Give back exactly the lines of the data below, starting with the line that has "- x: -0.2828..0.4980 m" and going on through the line that has "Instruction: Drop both".
MATERIAL SHOWN section start
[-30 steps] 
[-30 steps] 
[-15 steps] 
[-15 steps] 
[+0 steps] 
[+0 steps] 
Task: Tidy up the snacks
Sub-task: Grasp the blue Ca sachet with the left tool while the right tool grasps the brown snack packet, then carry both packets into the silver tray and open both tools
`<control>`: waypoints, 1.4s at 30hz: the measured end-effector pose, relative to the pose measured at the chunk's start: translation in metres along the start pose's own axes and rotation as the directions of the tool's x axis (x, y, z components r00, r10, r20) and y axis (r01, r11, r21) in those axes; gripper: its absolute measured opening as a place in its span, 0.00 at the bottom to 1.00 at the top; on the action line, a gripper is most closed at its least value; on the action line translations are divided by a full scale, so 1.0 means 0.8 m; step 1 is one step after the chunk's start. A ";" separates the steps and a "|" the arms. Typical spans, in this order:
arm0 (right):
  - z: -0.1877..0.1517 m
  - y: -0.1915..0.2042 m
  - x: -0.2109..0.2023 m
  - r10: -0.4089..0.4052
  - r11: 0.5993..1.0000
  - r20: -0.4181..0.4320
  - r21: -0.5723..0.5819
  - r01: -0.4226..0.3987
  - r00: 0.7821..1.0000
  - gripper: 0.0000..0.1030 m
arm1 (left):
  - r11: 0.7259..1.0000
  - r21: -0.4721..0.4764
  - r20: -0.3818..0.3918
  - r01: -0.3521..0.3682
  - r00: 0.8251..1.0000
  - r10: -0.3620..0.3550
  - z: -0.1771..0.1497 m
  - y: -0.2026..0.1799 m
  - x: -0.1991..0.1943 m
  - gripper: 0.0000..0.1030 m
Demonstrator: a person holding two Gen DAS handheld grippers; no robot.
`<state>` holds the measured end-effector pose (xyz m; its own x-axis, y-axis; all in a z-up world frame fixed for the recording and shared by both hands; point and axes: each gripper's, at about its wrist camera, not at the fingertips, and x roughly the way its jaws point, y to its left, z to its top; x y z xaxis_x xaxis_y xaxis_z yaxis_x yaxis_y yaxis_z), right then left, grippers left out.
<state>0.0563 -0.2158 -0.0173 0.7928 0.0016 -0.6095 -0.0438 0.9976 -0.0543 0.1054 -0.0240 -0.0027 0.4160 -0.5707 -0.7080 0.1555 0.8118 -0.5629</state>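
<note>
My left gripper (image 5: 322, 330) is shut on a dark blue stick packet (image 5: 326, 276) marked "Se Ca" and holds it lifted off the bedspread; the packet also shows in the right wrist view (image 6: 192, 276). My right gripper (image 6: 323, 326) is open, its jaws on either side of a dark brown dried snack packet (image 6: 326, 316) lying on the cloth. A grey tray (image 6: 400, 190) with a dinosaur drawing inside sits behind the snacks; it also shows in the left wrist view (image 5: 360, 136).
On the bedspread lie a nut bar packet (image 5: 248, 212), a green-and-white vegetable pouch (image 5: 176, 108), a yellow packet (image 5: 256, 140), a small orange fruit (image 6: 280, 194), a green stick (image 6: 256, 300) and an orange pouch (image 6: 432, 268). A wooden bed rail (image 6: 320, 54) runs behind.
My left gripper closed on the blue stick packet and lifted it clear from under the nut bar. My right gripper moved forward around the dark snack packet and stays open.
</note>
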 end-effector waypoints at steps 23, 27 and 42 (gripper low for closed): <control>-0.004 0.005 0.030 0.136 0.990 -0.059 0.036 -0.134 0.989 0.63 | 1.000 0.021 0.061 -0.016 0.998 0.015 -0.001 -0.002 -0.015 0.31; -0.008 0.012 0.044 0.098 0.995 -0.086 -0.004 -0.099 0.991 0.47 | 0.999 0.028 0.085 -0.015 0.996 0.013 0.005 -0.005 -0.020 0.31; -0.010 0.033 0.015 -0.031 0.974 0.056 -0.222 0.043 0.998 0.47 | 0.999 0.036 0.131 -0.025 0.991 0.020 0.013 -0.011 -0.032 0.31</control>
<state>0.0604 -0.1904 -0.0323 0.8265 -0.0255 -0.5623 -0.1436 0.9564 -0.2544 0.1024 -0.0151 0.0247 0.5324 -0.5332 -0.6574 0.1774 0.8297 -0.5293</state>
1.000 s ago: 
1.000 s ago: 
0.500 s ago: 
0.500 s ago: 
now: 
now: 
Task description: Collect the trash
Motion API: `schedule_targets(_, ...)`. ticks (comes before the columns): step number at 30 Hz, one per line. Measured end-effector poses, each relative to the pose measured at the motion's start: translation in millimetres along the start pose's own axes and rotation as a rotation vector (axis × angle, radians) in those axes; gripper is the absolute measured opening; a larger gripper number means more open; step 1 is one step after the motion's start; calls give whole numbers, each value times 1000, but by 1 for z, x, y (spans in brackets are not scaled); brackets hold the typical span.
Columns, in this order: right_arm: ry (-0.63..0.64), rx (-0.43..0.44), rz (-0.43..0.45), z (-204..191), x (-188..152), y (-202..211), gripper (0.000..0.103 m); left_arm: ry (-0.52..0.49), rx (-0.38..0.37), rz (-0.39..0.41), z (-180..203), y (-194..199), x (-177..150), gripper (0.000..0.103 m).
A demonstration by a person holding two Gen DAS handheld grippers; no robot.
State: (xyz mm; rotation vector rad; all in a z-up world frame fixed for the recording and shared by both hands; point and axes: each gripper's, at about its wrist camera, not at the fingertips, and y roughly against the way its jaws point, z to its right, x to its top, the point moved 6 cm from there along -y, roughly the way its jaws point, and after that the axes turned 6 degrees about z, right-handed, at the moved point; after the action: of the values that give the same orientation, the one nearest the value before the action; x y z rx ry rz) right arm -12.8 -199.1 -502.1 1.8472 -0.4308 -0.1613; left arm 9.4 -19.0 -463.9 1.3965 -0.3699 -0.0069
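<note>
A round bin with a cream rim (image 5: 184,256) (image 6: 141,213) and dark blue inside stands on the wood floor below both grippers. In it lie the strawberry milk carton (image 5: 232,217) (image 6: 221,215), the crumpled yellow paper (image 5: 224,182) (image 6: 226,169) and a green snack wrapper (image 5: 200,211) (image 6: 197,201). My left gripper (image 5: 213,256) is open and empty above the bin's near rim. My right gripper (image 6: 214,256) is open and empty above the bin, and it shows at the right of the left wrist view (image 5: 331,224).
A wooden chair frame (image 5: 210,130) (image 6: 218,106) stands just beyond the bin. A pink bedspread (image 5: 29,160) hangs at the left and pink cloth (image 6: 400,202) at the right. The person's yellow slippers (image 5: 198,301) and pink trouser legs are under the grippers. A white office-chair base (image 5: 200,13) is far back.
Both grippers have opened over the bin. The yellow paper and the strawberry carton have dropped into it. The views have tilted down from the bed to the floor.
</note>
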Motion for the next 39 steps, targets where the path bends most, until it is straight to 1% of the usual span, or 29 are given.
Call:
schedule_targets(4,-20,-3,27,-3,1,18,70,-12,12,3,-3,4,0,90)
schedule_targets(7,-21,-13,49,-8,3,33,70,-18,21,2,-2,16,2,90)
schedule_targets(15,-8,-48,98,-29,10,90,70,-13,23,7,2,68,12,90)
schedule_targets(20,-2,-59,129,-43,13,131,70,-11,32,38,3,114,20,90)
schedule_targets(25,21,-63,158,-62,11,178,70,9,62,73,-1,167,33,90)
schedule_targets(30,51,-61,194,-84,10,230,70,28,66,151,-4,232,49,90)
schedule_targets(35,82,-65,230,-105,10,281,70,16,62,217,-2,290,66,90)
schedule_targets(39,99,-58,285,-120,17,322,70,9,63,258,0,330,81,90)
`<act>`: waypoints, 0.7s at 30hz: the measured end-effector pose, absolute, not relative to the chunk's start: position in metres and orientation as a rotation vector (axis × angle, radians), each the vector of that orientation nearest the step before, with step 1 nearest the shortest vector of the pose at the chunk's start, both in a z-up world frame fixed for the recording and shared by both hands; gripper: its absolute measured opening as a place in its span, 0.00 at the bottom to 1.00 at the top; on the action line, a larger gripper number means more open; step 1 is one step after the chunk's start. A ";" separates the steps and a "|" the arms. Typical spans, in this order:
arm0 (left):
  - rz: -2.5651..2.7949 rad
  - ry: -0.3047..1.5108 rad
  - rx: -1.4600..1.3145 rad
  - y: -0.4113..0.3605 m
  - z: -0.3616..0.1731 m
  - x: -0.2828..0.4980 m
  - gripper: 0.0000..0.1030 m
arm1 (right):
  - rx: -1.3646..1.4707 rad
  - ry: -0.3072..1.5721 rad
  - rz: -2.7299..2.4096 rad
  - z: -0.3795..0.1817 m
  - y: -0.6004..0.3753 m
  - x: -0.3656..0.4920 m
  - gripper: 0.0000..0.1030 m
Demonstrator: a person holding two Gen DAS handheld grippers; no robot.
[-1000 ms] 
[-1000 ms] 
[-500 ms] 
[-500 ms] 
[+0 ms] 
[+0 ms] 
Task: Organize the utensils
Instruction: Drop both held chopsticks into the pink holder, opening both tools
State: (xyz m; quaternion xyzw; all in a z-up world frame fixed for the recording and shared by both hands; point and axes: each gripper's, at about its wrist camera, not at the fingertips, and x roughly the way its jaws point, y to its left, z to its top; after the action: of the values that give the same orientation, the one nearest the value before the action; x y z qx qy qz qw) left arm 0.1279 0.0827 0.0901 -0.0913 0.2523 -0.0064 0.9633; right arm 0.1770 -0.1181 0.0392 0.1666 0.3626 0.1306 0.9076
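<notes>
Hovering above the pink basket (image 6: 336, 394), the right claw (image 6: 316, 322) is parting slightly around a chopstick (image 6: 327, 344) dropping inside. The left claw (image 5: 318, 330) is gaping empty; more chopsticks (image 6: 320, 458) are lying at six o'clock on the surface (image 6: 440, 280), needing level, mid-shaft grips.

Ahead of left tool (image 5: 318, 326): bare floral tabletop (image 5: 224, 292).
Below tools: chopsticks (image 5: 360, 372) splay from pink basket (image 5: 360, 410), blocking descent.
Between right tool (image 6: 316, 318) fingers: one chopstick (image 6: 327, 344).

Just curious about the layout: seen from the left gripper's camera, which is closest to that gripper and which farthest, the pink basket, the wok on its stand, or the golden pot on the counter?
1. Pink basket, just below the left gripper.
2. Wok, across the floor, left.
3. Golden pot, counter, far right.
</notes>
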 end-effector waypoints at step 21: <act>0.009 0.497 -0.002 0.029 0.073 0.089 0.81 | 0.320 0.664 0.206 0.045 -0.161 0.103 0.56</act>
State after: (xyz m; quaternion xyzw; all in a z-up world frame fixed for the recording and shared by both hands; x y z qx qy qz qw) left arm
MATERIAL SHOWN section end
### [RESULT FOR THIS EXERCISE]
  - x: -0.2828..0.4980 m
  - gripper: 0.0000..0.1030 m
arm1 (right):
  - rx: -1.3646..1.4707 rad
  - ry: -0.3072..1.5721 rad
  - rz: -2.7299..2.4096 rad
  - z: -0.3795..0.1817 m
  - y: -0.6004..0.3753 m
  - x: -0.3656..0.4920 m
  - gripper: 0.0000..0.1030 m
Demonstrator: a person holding two Gen DAS handheld grippers; no robot.
[-1000 ms] 
[-1000 ms] 
[-500 ms] 
[-500 ms] 
[+0 ms] 
[+0 ms] 
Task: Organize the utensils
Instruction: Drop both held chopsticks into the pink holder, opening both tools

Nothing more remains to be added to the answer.